Solved: Re: Check ASA 5555 inventory through FMC

NInja Black · ‎03-27-2020

Hi,

I want to check if the ASA 5555x firewall has SSDs installed on it. How do I check this through FMC GUI?

I know on ASA the "show inventory" command works but unable to check this on FMC. Once the ASA is added to FMC is there any way to access the firewall GUI itself (not from FMC)

Marius Gunnerud · ‎03-28-2020

You need to have an external identity source configured, activate external authentication for this identity source under Devices > Platform Settings > the policy you have configured for Platform Settings.

The Advanced Troubleshooting tab can be found under Devices > Device Management and click on the wrench and screwdriver icon next to the device you want to access the Advanced Troubleshooting for.

--
Please remember to select a correct answer and rate helpful posts

View solution in original post

Marvin Rhoads · ‎03-27-2020

You still have the ASA cli to check from - whether you are running FTD or ASA image.

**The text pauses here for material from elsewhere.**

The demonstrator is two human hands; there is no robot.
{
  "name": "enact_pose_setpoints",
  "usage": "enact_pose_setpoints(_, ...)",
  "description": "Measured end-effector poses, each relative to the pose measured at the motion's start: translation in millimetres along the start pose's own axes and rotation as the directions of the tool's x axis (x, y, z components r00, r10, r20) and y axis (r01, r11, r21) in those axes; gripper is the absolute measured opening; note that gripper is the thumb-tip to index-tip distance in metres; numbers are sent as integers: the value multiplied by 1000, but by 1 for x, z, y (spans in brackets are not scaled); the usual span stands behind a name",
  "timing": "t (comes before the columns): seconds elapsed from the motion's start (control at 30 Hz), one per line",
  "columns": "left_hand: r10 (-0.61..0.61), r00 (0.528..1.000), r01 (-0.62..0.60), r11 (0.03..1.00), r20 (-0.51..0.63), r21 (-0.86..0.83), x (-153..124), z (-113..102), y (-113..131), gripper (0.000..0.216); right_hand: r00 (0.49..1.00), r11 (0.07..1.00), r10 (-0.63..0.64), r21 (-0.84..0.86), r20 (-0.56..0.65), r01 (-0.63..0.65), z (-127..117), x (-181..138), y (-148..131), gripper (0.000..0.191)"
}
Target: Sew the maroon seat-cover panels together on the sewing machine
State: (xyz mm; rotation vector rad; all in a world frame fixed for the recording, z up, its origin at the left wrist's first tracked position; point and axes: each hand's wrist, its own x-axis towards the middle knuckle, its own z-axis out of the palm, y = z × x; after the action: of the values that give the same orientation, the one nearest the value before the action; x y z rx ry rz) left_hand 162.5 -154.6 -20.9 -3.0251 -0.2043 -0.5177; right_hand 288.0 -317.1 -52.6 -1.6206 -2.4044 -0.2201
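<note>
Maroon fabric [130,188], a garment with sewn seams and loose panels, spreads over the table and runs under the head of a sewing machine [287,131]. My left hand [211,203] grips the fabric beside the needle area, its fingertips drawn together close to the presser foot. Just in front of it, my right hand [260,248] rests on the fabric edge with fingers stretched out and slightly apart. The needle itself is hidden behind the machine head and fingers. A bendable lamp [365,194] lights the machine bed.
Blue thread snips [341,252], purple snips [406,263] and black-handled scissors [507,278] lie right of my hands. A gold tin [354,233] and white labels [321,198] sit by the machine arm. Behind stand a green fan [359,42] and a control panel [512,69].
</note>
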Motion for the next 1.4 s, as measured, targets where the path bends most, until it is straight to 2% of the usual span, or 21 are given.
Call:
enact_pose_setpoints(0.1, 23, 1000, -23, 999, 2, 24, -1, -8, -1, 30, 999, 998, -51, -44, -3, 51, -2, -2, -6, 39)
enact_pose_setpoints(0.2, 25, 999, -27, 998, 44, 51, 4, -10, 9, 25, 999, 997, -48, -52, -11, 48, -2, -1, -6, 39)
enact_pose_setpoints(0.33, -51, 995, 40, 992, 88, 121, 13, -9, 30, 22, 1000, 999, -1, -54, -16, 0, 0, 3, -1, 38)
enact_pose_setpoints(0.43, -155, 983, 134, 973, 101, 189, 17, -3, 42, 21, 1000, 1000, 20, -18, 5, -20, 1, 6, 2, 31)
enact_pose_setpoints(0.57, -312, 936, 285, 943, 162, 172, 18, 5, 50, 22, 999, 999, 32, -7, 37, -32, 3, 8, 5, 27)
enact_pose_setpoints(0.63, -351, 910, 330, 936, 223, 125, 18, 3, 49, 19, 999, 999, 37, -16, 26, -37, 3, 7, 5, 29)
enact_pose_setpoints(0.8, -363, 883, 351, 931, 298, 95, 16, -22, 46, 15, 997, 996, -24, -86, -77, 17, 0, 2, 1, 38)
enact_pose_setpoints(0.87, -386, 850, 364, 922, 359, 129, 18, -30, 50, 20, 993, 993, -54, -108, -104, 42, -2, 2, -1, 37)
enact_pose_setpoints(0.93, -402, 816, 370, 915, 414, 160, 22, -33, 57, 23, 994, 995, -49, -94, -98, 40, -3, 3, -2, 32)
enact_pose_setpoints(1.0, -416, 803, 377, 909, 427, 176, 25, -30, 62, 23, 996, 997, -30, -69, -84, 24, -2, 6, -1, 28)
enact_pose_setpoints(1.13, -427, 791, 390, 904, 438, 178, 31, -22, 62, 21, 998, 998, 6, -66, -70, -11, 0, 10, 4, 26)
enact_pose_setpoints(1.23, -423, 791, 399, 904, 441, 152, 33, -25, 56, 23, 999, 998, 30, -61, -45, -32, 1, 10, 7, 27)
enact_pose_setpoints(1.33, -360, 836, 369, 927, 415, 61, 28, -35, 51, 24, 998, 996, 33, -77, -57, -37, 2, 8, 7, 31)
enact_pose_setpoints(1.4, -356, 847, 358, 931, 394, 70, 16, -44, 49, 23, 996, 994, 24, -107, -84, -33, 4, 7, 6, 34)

Once you manage FTD via FMC you no longer have a local management GUI (Firepower Device Manager). If it's a Firepower service module on ASA then you still have ASDM GUI - just not the ability to configure the module. If it's an ASA running FTD you can access the cli (for show commands - i.e. "show inventory") from FMC via the Advanced Troubleshooting tool under Health Monitor.

In all cases you still have the cli on the ASA appliance. FTD image uses the clish type cli and traditional ASA image has the normal cli.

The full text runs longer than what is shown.